Et pourtant, des sanctions…
La législation béninoise prévoit des sanctions sévères pour les violations de la réglementation. Selon l’article 89 de la loi N°2021-03 de 2021, “est coupable d’exercice illégal de la pharmacie, quiconque se livre à des activités relevant du monopole pharmaceutique, sans être un pharmacien légalement qualifié”. Suivant le même article, le débit à titre gratuit ou onéreux, l’importation, la vente de produits de santé non autorisés est puni d’une peine d’emprisonnement ferme d’un (01) à cinq (05) ans et d’une amende de cinq cent mille (500 000) à deux millions (2 000 000) de francs CFA. Pour les infractions plus graves, la vente de tout médicament portant sur le récipient, une déclaration fausse ou trompeuse à propos de son contenu est sanctionnée d’une peine d’emprisonnement de cinq (05) à dix (10) ans et d’une amende de cinq millions (5 000 000) à cinquante millions (50 000 000) de francs CFA.
Le Code pénal de 2018 prévoit à l’article 855 qu’est punie d’une amende de un million (1 000 000) à cent millions (100 000 000) de francs CFA et d’un emprisonnement de un (01) an à trois (03) ans, toute personne ayant contrevenu à la réglementation relative à la production, au transport, à la détention ou à l’utilisation de substances chimiques, nocives ou dangereuses.

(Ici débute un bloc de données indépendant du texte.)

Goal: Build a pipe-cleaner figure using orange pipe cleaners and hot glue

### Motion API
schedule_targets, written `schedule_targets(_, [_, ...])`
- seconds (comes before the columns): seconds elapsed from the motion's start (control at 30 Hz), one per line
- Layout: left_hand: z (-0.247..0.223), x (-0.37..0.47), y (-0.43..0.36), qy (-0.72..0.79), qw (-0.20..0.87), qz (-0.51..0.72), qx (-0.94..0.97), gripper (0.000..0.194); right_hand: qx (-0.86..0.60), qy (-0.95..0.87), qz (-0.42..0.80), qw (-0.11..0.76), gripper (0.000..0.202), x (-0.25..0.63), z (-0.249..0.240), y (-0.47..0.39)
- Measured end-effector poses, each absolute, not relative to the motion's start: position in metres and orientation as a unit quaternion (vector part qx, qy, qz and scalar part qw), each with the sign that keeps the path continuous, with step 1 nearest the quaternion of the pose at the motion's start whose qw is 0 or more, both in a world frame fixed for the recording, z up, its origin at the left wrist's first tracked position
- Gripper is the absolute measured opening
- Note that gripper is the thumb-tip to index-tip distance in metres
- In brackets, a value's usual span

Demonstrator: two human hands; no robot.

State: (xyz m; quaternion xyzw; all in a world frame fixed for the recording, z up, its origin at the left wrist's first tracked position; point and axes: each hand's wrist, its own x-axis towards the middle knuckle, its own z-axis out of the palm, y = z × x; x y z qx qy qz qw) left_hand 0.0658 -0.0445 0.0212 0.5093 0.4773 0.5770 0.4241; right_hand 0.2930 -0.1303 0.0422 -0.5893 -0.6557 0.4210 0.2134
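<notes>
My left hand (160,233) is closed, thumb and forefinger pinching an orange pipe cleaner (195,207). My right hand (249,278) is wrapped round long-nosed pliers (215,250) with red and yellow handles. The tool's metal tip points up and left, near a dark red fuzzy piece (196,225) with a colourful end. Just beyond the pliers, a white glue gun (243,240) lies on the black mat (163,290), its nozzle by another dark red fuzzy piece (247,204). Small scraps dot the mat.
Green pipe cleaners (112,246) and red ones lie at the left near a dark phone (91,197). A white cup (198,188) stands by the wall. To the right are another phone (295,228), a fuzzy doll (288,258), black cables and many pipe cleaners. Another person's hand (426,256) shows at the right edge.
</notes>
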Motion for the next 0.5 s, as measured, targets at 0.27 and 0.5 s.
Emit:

En cas de récidive, la peine est portée au double.
L’article 481 du même code sanctionne ceux qui exposent, mettent en vente ou vendent des produits qu’ils savent être falsifiées, corrompues ou toxiques d’un emprisonnement ferme de trois (03) mois à cinq (05) ans et d’une amende allant de cinq cent mille (500 000) à cent millions (100 000 000) de francs CFA.
Ces dispositions réglementaires strictes s’inscrivent dans une démarche globale de protection de la santé publique et de l’environnement au Bénin, témoignant de la volonté des autorités de lutter efficacement contre la circulation de produits dangereux sur le territoire national.